-Kahvaltı yaptınmı
-Simit var gel, hasan çay getir
-Bak senin sevdiğin pastaneden aldım hadi gel
-Poğaça yemeyin oğlum sırf yağ lan!
-Yine mi dört zeytin getirdin cimri
-Yok ben almayım diyetteyim (bu kesin ben) :)
Devam...
-Öğlen ne yiyeceğiz
-Öğlen ne yiyeceksiniz
-Ben evden getirdim
-Yine mi tavuk döner, yumurtlayacaksınız oğlum.
-Bu öğlen bi yere gitsek ya.
-Tamam gidelim bende salata yerim (buda kesin ben) :)
muhabbetlerinin sonunda yenilen öğle yemekleri, devamında yapılan sigaralı/çaylı sıcak sohbetler. Mesai saatinin başlamasından duyulan mennuniyetsizlik. Çok yemişim, bana dokundu yahu, çok yemeyecektin pis boğaz muhabbetleri ... :)
mesai saati dilimi içindeki vakitlerimizde meğer ne çok yer kaplarmış.
Araya ramazan giripte kahvaltılar, öğlen yemekleri kesilince yapacak birşey yokmuş gibi sanki. Bir boşluktaymışsın gibi. Saat 16.00 olunca yemek tarifleri vermek zorundaymışsın gibi....
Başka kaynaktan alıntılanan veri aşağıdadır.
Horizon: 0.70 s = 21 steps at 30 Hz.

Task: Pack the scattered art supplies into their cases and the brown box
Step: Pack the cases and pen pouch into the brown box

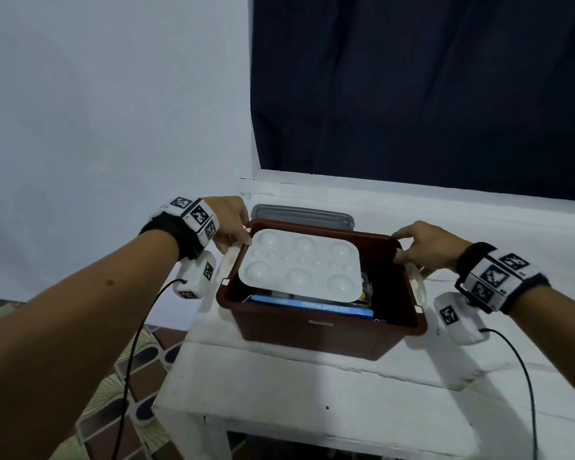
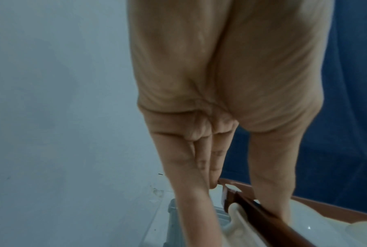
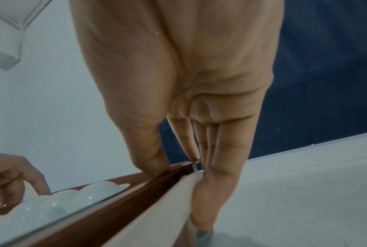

Hal böyle olunca öğlen çıkıp yürüyüş yapayım dedim fakat beceremedim. Kendi başıma etrafa bakarak salına salına yürümeyeli uzun zaman olmuş. Bi yere yetişecekmiş gibi kafam önümde hızlı hızlı yürüdüm. Kan ter içerisinde kaldım.
Saç baş dağınık, altlarında bol eşofmanları, mendebur suratlı (burdakilerin hepsi öyleydi) teyzeleri mahalle bakkallarına giderlerken görmek ilginçti tabi ama hepsi bundan ibaretti.
Yeniden işyerimin dokunulmazlığına dönmek yürüyüşten daha iyi geldi.